Which event are you referring to?

Razor said...

W.B. Reeves

Having re-read your previous post, I believe that you are referring to the Moore'-Ford reenactment. I believe that Rev.C.T. Vivian spoke at a church that I attended in the past. If I am correct, has a solid reputation as a social activist and a proponent of liberation theology. He is indeed worthy of respect.

Therefore, I will assume that Rev. Vivian would be familiar with the particular needs of that community, and his support of the nature that you stated, in the least, would have me then assume that there is some value in that reenactment to that particular community of victims.

CD pointed out that these and other "rituals" can serve to bring the community together by "processing a common experience"...mandatory reading so to speak for those aspiring in anti-racism.

I cannot speak for this community, only myself. Rev. Vivian's support would give me more pause to reflect upon it, his persuasive skills and personal committment would cause me to perhaps purchase a ticket to the event, but my question still would be...Rev., why didn't you just invite them to one of your sermons?... Who is it in attendance who really doesn't get it and that you are trying to reach?... Who do you owe for you to keep showing up every year?
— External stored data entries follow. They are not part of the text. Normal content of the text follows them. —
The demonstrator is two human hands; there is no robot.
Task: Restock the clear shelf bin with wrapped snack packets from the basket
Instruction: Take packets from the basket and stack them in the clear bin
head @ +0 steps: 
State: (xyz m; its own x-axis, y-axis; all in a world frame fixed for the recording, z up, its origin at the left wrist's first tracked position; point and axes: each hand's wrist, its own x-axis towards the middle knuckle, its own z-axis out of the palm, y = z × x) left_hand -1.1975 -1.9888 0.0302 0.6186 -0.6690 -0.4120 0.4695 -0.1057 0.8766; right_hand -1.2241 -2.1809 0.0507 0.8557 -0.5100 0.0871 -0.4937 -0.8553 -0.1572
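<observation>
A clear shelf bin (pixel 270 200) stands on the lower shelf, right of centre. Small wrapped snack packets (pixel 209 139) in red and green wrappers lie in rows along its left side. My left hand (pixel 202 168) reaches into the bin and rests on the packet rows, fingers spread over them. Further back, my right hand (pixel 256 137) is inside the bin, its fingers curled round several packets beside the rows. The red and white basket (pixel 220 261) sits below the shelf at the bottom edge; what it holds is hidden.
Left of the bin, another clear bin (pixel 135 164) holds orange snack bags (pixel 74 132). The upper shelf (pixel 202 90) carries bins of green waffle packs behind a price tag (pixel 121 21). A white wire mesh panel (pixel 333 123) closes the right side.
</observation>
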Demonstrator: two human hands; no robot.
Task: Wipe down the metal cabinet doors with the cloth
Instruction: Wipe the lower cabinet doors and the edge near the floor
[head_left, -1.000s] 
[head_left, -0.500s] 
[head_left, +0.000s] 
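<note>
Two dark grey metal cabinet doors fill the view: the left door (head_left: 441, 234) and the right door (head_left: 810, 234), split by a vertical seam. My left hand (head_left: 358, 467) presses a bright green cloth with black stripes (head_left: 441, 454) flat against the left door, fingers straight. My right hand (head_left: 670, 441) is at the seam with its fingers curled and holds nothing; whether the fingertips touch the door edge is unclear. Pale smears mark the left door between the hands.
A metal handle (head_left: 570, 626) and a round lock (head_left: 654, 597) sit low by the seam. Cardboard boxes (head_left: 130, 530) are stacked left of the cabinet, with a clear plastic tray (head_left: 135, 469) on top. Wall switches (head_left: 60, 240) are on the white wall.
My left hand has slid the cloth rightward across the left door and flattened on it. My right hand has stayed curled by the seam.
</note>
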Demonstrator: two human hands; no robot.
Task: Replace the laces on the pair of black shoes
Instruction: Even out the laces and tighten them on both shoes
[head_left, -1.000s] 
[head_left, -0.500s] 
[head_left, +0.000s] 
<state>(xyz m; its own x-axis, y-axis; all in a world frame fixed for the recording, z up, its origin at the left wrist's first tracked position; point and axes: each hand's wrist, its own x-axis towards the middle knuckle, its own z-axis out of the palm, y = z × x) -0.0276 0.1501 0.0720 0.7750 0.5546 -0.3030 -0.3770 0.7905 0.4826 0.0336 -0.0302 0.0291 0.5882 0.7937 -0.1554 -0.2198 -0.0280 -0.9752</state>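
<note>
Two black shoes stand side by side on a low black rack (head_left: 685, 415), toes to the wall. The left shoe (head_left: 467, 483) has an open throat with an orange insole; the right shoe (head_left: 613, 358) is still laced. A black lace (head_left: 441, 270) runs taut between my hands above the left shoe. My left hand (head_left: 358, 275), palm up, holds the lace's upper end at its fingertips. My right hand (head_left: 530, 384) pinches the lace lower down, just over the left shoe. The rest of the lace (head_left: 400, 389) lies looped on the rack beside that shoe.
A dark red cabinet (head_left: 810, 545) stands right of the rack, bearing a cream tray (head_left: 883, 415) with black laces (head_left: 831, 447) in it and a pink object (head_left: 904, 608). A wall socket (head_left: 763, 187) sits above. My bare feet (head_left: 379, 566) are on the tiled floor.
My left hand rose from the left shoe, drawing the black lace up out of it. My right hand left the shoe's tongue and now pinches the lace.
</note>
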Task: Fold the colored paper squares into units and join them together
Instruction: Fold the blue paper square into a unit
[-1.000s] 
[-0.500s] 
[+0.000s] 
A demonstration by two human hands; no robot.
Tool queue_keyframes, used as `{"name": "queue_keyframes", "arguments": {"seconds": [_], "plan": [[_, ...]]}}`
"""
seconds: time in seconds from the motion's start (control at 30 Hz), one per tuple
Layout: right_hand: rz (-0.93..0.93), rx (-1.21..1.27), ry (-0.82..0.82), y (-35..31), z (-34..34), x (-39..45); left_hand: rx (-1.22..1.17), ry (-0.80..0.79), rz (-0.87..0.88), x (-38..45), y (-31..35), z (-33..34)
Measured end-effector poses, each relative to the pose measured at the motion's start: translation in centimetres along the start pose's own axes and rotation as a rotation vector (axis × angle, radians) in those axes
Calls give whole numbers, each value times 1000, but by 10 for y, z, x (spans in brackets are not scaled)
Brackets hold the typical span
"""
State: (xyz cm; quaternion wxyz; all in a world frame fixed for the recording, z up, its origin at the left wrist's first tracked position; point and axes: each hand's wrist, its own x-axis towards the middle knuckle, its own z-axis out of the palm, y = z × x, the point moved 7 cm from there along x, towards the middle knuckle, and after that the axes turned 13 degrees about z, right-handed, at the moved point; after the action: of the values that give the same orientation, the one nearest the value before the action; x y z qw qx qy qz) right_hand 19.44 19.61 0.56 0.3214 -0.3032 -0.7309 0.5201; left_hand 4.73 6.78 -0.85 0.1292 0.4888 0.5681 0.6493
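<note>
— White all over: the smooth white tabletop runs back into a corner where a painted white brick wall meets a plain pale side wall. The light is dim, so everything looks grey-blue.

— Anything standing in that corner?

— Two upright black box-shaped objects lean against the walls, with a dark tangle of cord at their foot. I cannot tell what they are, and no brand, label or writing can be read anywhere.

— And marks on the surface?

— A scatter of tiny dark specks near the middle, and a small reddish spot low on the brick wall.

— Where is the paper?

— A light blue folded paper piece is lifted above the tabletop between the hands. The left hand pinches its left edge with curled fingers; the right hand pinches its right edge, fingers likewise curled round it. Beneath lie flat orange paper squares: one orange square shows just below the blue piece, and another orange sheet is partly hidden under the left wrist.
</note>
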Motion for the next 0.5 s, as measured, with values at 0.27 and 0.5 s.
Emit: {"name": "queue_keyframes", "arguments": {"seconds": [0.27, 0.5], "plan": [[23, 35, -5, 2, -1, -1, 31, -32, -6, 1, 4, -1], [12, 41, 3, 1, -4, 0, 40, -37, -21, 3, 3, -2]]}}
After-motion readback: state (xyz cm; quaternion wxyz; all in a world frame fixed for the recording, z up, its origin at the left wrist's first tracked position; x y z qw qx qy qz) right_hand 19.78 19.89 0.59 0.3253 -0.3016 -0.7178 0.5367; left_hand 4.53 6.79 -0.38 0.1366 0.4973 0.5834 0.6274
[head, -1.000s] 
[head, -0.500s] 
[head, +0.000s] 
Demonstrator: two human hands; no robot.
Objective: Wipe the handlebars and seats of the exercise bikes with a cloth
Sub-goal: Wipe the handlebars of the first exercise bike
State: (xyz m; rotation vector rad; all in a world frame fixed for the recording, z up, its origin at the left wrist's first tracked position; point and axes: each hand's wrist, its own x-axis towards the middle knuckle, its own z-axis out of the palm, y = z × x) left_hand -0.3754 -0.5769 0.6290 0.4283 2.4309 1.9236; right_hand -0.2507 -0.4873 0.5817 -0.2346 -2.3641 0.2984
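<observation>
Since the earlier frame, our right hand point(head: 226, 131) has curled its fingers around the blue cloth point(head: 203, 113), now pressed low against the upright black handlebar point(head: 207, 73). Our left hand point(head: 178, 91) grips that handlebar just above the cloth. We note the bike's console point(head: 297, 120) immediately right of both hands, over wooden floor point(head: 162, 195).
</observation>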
I would ask those questions because, guess what Monroe..you all are in no way unique. Look around you. When it comes to being a community of victims to callous white murder, (as horrendous as the killing of these couples w/child was), you all are in the midst of a killing field. We cant't really forget them one you heard the story. You file it away like you do the rest of the historical heartbreak tales, that say the same thing...whites killing blacks with virtual impunity .Change the names, switch out a few facts, and send it to print...just about anywhere in America.

chaunceydevega said...

@GT. Again you are generalizing way too much. How do you know what the "majority" of black people feel or want on a given issue save for public opinion data?

I didn't raise that much money because I am a crappy fundraiser who didn't realize that it takes more work than I thought. The nature of this task is also more complicated than I first realized.

This is also a mid to small site. 350 and some change over two days of asking. I am pleasantly surprised and grateful for the generosity of the donors.

With the right planning and platform money is not going to be a problem.

W.B. Reeves said...

Razor, GT,

I certainly don't presume to speak for the Black community. I never intended to give that impression and if I have inadvertently done so, I heartily apologize.

If you want to know where I'm coming from you can use the link provided by Chauncey to the discussion on DKos. I'm simply offering my observations as a volunteer participant in the Moore's Ford re-enactment.

I think it's important to understand the specific reasons why this event was initiated by the community in Monroe before passing a judgement on them.

Razor said...

CD and W.B. Reeves

Fred C brought up a great example of what GT, who though speaking in somewhat generalizing terms, stated. Do we really need to take a community poll, local or national, regarding the question of whether we want to see a reenactment of the scene in photo Fred C referred to, wherein white folk are frollicking buying and eating popcorn in the foreground, with the black people swinging from ropes in the trees? That picture was only one of many in your post CD. How about the one with a black woman hanging. Her contorted face still haunts me.

Those faces and those scenes to every African American that I know and have known, are slices of horror. GT, in my experience, can generalize and say that, because it's a universal truth in our community, until it is shown otherwise...and why not?

GT was not speaking to another of your questions of which he/she could only speculate, such as what was the mindset of those persons doing the beating, torture and lynching.

2nd Anon posted the question of whether you would expect to ever see a reenactment of the genocide in Auschwitz, Germany. I saw movies where Jews had full artistic and directorial control, where I not only had great empathy but almost felt guilty myself, and you know we had nothing to do with it. Such is the power of that medium...but never a cheap reenactment. Like it was said...and you never will.